Task goal. Up to and including the line with "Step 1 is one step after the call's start", copy the records below exactly from their first line.

───── Records to process

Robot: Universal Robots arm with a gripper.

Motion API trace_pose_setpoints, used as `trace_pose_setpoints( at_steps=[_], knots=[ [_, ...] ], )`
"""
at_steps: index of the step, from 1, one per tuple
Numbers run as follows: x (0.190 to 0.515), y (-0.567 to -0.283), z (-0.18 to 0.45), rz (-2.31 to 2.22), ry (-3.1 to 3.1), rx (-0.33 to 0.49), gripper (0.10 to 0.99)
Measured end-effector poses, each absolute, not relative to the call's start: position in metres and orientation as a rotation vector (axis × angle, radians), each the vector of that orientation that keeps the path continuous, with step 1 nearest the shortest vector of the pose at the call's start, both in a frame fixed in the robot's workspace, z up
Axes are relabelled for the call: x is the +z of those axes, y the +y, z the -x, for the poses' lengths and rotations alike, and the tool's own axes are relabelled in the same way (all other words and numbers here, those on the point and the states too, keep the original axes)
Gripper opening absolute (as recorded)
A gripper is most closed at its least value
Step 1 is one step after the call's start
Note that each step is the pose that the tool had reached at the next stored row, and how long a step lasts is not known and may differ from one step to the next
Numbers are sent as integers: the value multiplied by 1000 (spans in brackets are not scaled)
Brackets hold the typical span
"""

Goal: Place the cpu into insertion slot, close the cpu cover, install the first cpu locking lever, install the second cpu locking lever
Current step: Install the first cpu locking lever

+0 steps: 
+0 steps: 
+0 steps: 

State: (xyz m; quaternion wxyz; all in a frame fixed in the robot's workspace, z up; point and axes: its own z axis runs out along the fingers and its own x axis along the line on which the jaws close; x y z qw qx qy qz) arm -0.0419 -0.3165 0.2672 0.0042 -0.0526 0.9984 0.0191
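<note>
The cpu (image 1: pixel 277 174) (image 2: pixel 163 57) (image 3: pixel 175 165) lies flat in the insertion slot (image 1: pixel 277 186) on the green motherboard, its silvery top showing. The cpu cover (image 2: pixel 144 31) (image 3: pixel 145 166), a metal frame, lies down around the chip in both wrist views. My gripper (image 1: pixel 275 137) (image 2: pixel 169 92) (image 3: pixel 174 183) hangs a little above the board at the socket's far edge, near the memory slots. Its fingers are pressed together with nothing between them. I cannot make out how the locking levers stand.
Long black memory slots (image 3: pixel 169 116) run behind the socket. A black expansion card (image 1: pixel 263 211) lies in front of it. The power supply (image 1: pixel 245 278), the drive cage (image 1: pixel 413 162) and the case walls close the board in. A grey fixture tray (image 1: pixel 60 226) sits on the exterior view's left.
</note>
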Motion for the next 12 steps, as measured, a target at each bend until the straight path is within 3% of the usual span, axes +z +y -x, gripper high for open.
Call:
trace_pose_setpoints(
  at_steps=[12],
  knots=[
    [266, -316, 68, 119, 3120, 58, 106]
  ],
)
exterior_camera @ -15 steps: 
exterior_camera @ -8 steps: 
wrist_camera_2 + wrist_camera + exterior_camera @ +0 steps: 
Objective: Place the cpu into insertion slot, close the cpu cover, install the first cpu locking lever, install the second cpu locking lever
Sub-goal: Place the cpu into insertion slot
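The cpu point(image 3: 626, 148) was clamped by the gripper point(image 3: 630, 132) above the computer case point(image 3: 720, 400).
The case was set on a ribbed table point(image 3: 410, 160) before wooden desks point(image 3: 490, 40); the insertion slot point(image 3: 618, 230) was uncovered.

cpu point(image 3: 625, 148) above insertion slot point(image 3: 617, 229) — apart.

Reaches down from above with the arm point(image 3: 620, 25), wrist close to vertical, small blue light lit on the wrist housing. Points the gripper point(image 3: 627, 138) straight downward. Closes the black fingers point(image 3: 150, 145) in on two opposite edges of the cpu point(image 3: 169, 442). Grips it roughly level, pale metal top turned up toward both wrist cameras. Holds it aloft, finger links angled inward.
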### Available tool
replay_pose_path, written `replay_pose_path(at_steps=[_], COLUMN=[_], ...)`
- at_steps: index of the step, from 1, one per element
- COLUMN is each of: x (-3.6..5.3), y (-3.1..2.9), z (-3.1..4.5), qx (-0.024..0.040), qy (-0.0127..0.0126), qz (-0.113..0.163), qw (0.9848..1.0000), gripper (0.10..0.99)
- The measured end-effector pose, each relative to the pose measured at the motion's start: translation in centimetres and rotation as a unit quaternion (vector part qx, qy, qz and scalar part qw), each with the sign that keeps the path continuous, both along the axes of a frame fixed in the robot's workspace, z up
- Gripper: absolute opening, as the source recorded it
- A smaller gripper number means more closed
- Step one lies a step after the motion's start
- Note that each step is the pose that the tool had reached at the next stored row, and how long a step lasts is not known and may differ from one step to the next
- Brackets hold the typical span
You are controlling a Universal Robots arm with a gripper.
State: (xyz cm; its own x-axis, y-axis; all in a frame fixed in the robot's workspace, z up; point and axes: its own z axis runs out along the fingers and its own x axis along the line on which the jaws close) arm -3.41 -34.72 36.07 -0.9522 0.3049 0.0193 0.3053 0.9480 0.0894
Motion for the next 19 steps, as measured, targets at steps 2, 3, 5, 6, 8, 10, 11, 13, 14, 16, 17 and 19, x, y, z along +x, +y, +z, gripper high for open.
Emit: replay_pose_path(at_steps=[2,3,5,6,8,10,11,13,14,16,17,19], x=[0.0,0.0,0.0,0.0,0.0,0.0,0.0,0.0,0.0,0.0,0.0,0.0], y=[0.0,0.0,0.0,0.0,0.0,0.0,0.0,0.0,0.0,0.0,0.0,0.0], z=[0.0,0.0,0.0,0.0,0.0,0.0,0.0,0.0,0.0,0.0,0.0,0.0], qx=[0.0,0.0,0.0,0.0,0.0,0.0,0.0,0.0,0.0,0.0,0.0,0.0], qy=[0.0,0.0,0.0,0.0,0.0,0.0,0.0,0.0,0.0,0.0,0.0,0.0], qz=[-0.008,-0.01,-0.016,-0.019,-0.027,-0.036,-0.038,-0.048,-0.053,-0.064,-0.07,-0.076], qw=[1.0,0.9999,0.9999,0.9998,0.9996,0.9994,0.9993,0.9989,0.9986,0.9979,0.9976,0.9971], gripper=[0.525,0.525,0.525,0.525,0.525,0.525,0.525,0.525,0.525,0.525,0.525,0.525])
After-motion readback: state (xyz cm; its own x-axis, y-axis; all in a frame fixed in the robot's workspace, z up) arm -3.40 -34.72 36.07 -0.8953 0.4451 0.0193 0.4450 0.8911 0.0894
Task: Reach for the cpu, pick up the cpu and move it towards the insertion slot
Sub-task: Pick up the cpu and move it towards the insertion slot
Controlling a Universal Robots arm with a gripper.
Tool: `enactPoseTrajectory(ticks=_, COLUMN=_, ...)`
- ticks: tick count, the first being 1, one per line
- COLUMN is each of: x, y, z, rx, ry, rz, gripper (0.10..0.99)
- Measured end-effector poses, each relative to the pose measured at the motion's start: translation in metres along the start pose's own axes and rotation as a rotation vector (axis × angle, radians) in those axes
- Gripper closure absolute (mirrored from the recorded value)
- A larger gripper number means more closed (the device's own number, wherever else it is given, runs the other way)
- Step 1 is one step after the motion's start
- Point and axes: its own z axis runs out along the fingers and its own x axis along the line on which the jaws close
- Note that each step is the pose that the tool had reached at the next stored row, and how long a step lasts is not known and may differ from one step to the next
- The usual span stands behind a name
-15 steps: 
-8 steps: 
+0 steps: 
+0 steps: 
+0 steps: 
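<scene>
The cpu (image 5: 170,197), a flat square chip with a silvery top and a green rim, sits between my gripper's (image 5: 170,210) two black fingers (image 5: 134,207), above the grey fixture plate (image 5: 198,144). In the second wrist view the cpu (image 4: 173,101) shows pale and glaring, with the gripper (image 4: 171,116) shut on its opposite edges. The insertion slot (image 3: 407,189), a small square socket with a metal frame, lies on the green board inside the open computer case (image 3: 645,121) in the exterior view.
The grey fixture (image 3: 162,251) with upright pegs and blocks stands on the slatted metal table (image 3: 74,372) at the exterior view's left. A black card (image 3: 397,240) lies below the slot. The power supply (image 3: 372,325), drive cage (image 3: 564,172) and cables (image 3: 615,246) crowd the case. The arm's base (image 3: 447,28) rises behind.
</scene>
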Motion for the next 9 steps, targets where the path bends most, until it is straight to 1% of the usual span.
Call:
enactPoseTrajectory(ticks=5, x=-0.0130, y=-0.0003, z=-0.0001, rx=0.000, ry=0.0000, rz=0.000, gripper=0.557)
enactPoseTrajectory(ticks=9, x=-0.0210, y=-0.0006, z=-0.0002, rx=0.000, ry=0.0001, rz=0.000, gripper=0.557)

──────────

Written answer.
Robot: Universal Robots arm with a gripper.

Motion API trace_pose_setpoints, used as `trace_pose_setpoints( at_steps=[_], knots=[ [_, ...] ], )`
"""
at_steps: index of the step, from 1, one per tuple
Numbers run as follows: x (0.190 to 0.515), y (-0.567 to -0.283), z (-0.18 to 0.45), rz (-2.31 to 2.22), ry (-3.1 to 3.1), rx (-0.33 to 0.49), gripper (0.10 to 0.99)
Measured end-effector poses, each absolute, not relative to the call's start: position in metres and orientation as a rotation vector (axis × angle, radians), each the vector of that orientation that keeps the path continuous, with step 1 nearest the shortest vector of the pose at the call's start, both in a frame fixed in the robot's workspace, z up
Axes are relabelled for the call: x is the +z of those axes, y the +y, z the -x, for the poses' lengths and rotations alike, and the tool's own axes are relabelled in the same way (all other words and numbers here, those on the point and the states too, keep the original axes)
Gripper opening absolute (as recorded)
A gripper is most closed at its least value
Step 1 is one step after the call's start

The exercise has been carried out in full.